Saturday, February 21, 2009
UNM Hires Energy Adviser
By Martin Salazar
Journal Staff Writer
The University of New Mexico is spending $1.9 million a year for energy conservation advice from a Dallas consulting company selected without a competitive process.
The four-year contract was awarded in August 2007 through Lobo Energy Inc., an arm of UNM not required to adhere to state procurement laws.
The company hired recently was the subject of a Massachusetts inspector general report advising caution when entering into contracts with Energy Education Inc. and similar companies.
The advisory, issued in January, specifically said it was not an evaluation of Energy Education's services, but raised questions about the value Massachusetts school districts receive from such contracts and about how cost savings are calculated.
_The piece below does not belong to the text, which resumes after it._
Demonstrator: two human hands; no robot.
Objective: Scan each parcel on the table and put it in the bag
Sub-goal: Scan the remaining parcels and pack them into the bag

The inspector general said many of Energy Education's "proprietary measures" are simply "common sense" ideas.
Energy Education spokesman Mike Gullatt defended his company's program, saying, "They're much more than common sense measures."
"There's over 1,200 points that we look at on a campus as far as energy savings," he said. "So it's much more than turning out the lights ... We go in and do a detailed analysis of a campus."
The company has estimated that UNM can save more than $57 million over the next 10 years if it follows a conservation plan it prescribes.
The company guarantees that if the university spends more on the conservation program than it avoids in cost, the company will refund the difference.
So far, UNM officials claim they are saving about $150,000 a month or $1.8 million annually.
The cost avoidance is calculated through a software system mandated by the company, and the inspector general report notes "there is an inherent potential for error in cost avoidance calculations that should be made clear to prospective clients."
Lobo Energy, the UNM group, began paying the company its monthly fee of $160,400 in October. Lobo Energy also paid $40,000 for the software and has budgeted another $500,000 for the current year for extra staff the contract requires.
Those required employees, called energy educators, each make about $60,000 a year, said Steve Beffort, UNM's vice president for support services and the president of Lobo Energy. He would not say who was filling those positions, saying Lobo Energy operates like a private company and isn't required to do so.
He said he didn't know whether he could reveal what qualifications they were required to have because that might be proprietary information.
The money for the program is coming from UNM and includes state appropriations.
Lobo Energy's board of directors approved the contract, and UNM regents also signed off.
UNM President David Schmidly, who sits on the Lobo Energy Inc. board, abstained on the vote, partly because he introduced the company to UNM, university spokeswoman Susan McKinsey said.
Schmidly's connection to Energy Education goes back to his Oklahoma State University presidency when the company was hired to provide energy savings advice there. During his tenure, OSU's business school was named after the company's founder, William Spears, who had made a large donation. Spears is an OSU alum.
OSU officials are pleased with the work Energy Education Inc. has done for the university. In a September news release, the university announced it had saved more than $2.2 million across its five campuses through the first seven months of 2008.
Beffort said UNM is realizing about $150,000 a month in cost avoidance.
"We say avoided cost versus savings because actually with the utility rate increases and the additional space, we're still spending more money than last year," he said. "But when you look at individual buildings, we're actually spending less by building."
Beffort said he's confident in the avoided cost numbers because UNM has an engineer checking the calculations.
Beffort said the university didn't go through a competitive process in hiring the company because it felt it needed to move quickly, given a PNM rate increase.
If Lobo Energy were to terminate the contract early, it would pay a base penalty of between $1.5 million and $2.4 million.